Climate Change Is Accelerating Permafrost Thawing. And It’s Destroying Arctic Cities.
As climate change accelerates permafrost thawing, what can be done to maintain the resource-rich hubs Russia relies on?
Cracking and collapsing structures are a growing problem in cities like Norilsk—a nickel-producing centre of 177,000 people located 180 miles above the Arctic Circle—as climate change thaws the perennially frozen soil and increases precipitation. Valery Tereshkov, deputy head of the emergencies ministry in the Krasnoyarsk region, wrote in an article this year that almost 60 percent of all buildings in Norilsk have been deformed as a result of climate change shrinking the permafrost zone. Local engineers said more than 100 residential buildings, or one-tenth of the housing fund, have been vacated here due to damage from thawing permafrost.
Global warming has been tied to more frequent forest fires and flooding across Russia, but its impact on permafrost, which covers two-thirds of the country’s territory, is also beginning to be felt.
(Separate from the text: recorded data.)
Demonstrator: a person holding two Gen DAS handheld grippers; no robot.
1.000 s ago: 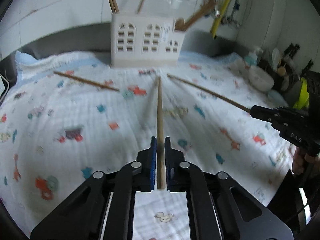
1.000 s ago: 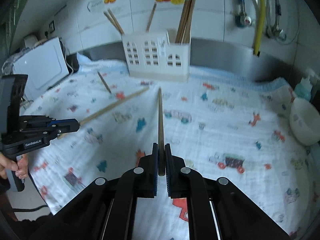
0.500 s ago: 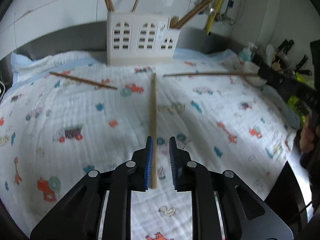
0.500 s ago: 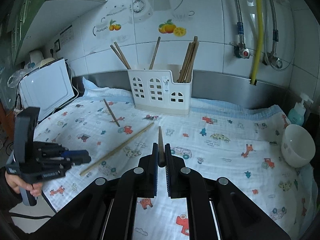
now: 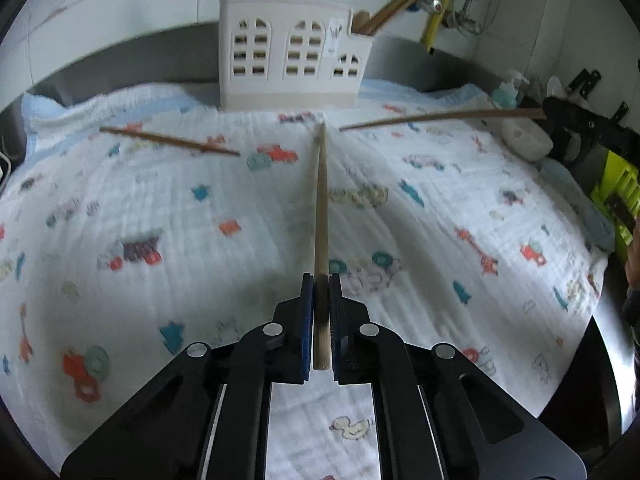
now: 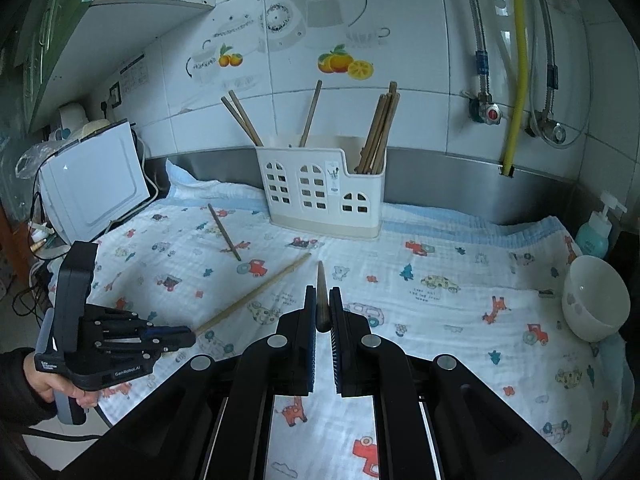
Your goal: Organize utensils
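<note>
since a second ago the right gripper [image 6: 322,312] has lifted its chopstick [image 6: 321,284] off the cloth [image 6: 440,272]; seen from the left wrist, that stick now hangs level in the air at about two o'clock, where before it slanted down across the cloth. the left gripper's [image 5: 321,304] jaws opened a little around their own chopstick [image 5: 320,220] and have just closed again, clenched on its thick end; its thin tip points to twelve o'clock, toward the white holder [image 5: 292,64].

going left to right in the right wrist view: at nine o'clock, a white appliance [image 6: 92,192]. at eight o'clock, a hand [image 6: 60,384] grips the left gripper, whose chopstick slants up toward the centre, its tip just above or on the cloth. at about eleven o'clock a loose dark chopstick [image 6: 224,232] lies flat on the cloth. at twelve o'clock the holder stands against the steel backsplash, with two sticks in its left part, one in the middle, a bundle at the right. centre, the right gripper is clamped on its stick. at three o'clock, a white bowl [image 6: 596,304] and, behind it, a teal soap bottle [image 6: 596,236].
</note>
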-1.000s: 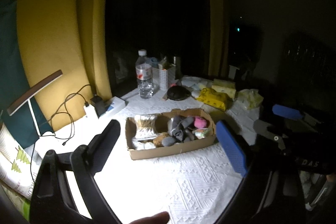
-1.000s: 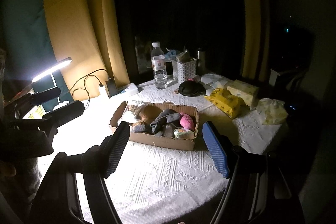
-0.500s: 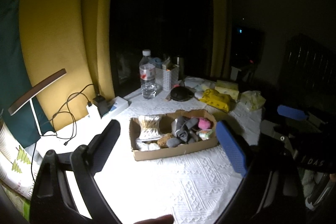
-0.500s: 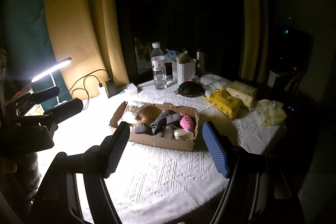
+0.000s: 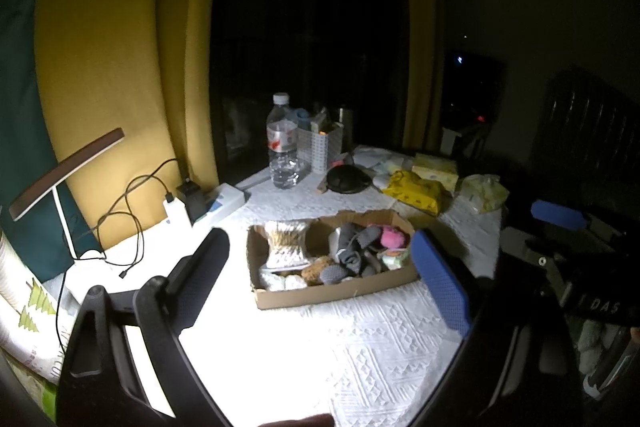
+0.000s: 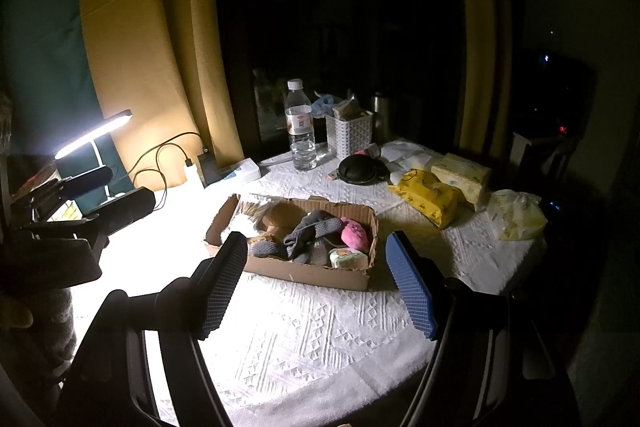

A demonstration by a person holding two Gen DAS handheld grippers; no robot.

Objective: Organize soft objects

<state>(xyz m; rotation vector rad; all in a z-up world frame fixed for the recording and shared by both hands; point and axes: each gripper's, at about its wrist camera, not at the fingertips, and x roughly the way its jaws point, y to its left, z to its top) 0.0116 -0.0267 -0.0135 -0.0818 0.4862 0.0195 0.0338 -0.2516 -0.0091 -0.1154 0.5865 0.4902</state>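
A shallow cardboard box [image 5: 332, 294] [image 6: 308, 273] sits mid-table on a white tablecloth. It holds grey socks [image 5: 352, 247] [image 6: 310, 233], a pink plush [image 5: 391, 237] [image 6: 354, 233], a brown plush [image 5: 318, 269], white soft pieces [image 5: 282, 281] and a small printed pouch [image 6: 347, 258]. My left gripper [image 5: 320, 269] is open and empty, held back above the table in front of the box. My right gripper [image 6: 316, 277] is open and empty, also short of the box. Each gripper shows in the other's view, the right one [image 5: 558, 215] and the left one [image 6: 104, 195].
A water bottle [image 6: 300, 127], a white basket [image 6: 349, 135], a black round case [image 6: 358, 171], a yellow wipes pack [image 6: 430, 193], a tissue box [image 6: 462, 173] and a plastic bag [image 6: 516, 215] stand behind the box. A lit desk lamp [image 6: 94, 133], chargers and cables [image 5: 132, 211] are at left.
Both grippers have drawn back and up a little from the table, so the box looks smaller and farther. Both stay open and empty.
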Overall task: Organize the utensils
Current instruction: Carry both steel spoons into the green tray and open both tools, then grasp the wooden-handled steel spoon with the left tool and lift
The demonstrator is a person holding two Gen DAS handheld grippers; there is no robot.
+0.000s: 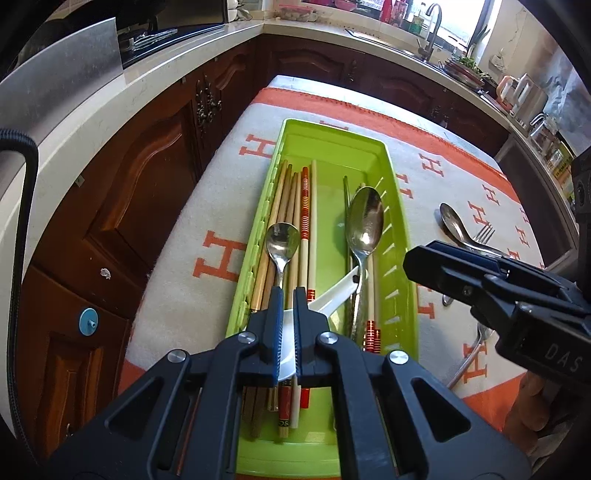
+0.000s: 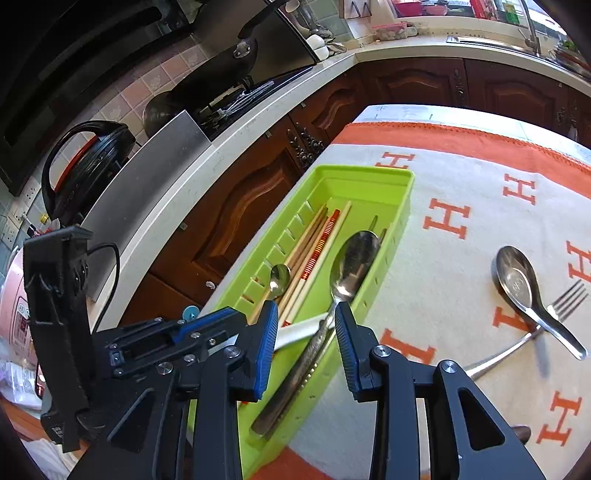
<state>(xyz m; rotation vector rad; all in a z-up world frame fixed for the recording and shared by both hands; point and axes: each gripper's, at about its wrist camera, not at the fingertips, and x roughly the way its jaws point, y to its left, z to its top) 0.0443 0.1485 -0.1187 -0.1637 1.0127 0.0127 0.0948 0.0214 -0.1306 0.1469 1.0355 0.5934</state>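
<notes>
Left gripper [image 1: 287,295]: jaws clamped on the white spoon [image 1: 332,293] over the green tray [image 1: 400,236]. Right gripper [image 2: 306,314]: jaws partly open, straddling the large metal spoon [image 2: 352,266], not gripping.

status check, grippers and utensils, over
Left gripper shut, over white spoon. Right gripper open over big spoon in tray. Spoon, fork on cloth.

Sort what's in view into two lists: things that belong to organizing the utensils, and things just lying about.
Job: green tray, chopsticks, big spoon, small spoon, white spoon, loose spoon, fork.

Lying about: wok, kettle, faucet.
</notes>
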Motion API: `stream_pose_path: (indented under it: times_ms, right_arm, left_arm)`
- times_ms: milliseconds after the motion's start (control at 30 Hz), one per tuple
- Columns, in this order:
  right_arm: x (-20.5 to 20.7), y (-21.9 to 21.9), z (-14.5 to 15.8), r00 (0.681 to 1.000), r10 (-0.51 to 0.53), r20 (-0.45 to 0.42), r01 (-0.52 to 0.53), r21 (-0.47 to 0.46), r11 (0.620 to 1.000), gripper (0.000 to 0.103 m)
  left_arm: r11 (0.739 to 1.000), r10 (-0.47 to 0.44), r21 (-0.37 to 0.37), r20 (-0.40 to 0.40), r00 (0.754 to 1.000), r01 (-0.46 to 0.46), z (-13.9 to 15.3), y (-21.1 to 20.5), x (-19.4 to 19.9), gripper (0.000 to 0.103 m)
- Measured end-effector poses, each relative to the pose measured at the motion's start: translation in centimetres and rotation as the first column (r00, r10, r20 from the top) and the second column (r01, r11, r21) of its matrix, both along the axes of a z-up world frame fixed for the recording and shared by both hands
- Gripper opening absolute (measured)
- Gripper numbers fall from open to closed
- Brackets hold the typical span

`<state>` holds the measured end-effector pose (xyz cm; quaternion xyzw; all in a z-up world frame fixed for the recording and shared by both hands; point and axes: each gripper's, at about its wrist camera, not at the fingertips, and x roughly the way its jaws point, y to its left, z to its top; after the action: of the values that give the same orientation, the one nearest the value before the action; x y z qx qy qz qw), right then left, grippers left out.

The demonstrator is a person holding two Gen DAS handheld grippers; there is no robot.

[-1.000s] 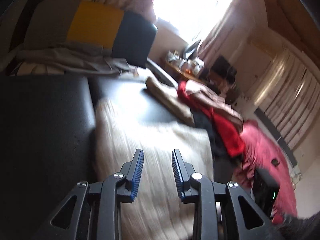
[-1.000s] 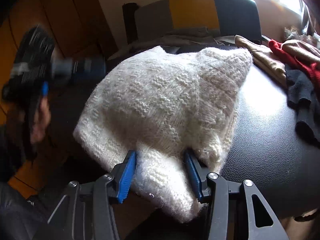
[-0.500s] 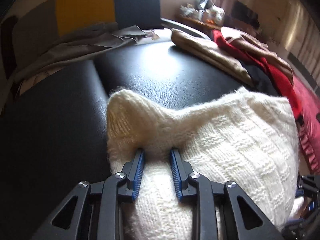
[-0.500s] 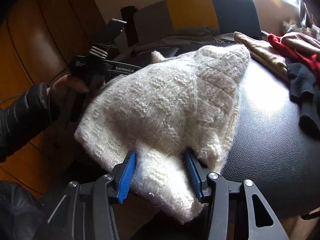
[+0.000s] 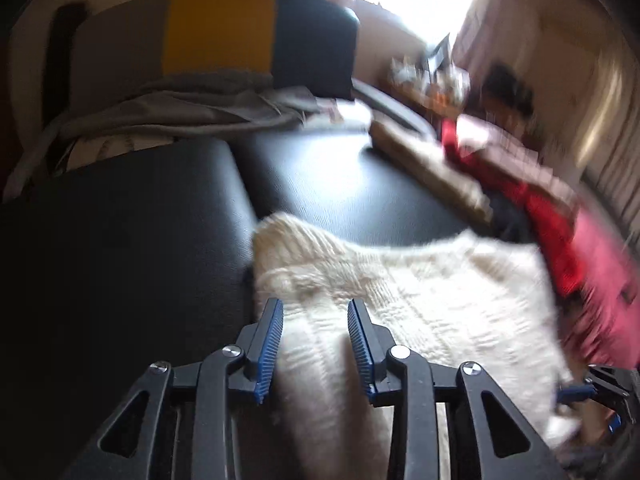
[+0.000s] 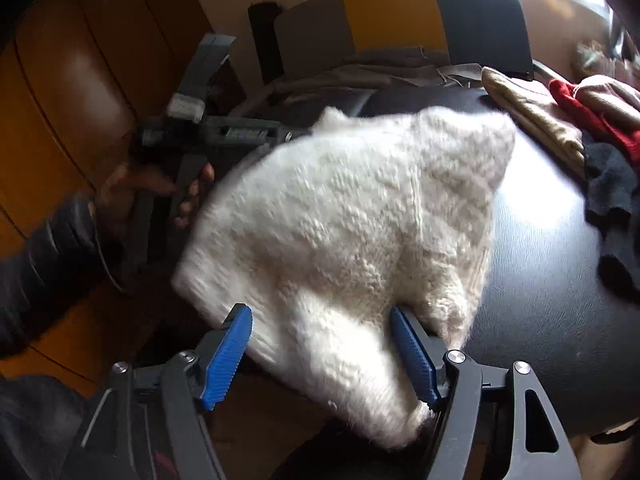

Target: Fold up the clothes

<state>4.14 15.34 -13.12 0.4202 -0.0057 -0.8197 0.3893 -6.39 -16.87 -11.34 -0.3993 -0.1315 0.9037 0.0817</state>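
Hand-held gripper on the left (image 5: 316, 344): clamping, jaws narrow, on a thick fold of the white knit sweater (image 5: 440, 300) at its near left corner. Hand-held gripper on the right (image 6: 324, 356): standing with jaws wide around the opposite near edge, bracketing the knit rather than biting it, and seemingly letting the wool sag loosely between the pads.

Spreading the sweater in a bunched heap over the near part of the black padded desk (image 5: 340, 184), with one edge hanging off toward the camera in the right wrist view and the far corners rising in soft peaks. Leaving the far half of the desk bare and shiny. Keeping well apart from a folded tan garment (image 5: 432, 168) and a loose pile of red and dark clothes (image 5: 540, 208) along the right side, and from a grey cloth (image 5: 192, 108) lying under a grey, yellow and navy cushion (image 5: 220, 32) at the back. Blurring at the edges of both views, so hiding the fine lie of the hem.

Judging from this: working early in the fold of this one piece, squaring it up rather than creasing it. Calling next for a firm bite by the right side, an even lift with both corners level, and a pull outward to flatten the knit before laying one half over the other. Risking a lopsided drag if only the left side is holding.
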Motion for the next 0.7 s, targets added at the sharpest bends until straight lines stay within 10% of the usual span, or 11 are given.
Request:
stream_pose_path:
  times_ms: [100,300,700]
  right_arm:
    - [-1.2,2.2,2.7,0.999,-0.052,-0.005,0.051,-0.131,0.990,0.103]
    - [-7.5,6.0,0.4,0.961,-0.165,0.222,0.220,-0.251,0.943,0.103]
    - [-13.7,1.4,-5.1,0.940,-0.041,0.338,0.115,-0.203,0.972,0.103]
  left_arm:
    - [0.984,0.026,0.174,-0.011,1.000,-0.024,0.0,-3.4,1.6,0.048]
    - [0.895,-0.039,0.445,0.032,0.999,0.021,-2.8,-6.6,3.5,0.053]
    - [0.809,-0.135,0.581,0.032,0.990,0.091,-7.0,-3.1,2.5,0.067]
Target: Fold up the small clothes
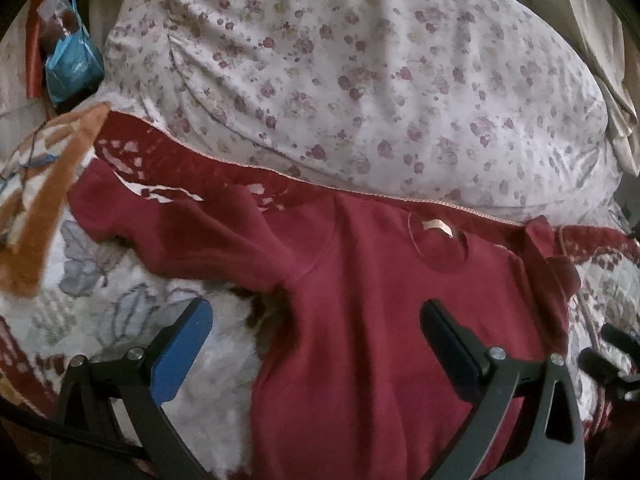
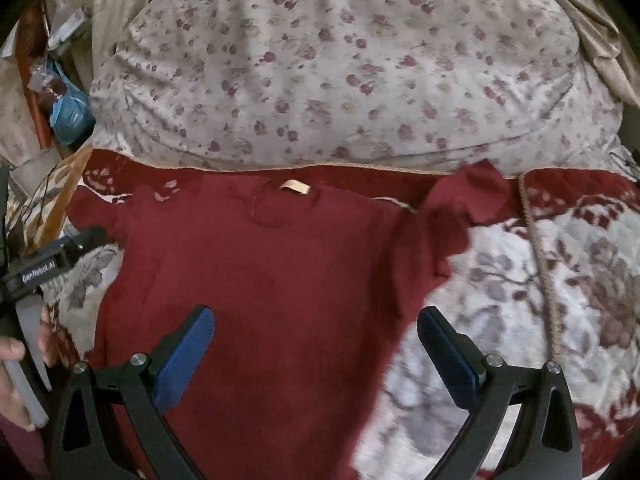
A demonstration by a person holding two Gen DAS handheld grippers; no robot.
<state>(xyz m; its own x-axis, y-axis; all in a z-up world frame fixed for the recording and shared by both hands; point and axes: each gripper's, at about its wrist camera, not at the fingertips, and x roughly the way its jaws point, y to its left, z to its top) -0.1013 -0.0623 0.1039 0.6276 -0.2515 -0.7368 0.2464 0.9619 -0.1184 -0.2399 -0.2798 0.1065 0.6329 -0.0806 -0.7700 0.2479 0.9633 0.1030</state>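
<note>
Both of your grippers hang with jaws spread wide and nothing between them. Your left gripper [image 1: 316, 320] sits over the left edge of the dark red shirt [image 1: 360, 312] — one finger above the blanket [image 1: 120, 300], the other above the cloth. Your right gripper [image 2: 316, 328] straddles the shirt's right edge. You have the shirt lying flat, collar label [image 2: 295, 187] toward the floral pillow [image 2: 340, 72], both sleeves out to the sides.

Floral pillow [image 1: 360, 80], patterned blanket [image 2: 540, 280], blue bag [image 1: 72, 68]
</note>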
At least seven giant craters have been discovered in Siberia—reportedly caused by thawing permafrost allowing methane to explode out of the ground—and a 12-year-old boy in Salekhard died from anthrax in August after thawing released bacteria.
Arctic islands and the northern coastline—and scientific outposts there—are disappearing into the sea as permafrost thaws, sea ice melts and wave action increases. Valery Grebenets of Moscow State University’s department of cryolithology and glaciology teaches his students 13 “horror stories” about thawing permafrost, including buckling roads and railways, soil runoff killing fish and the release of toxic and radioactive pollutants contained by frozen dams.
The problem also threatens Alaska, Canada and other northern territories, but only Russia has cities so far north.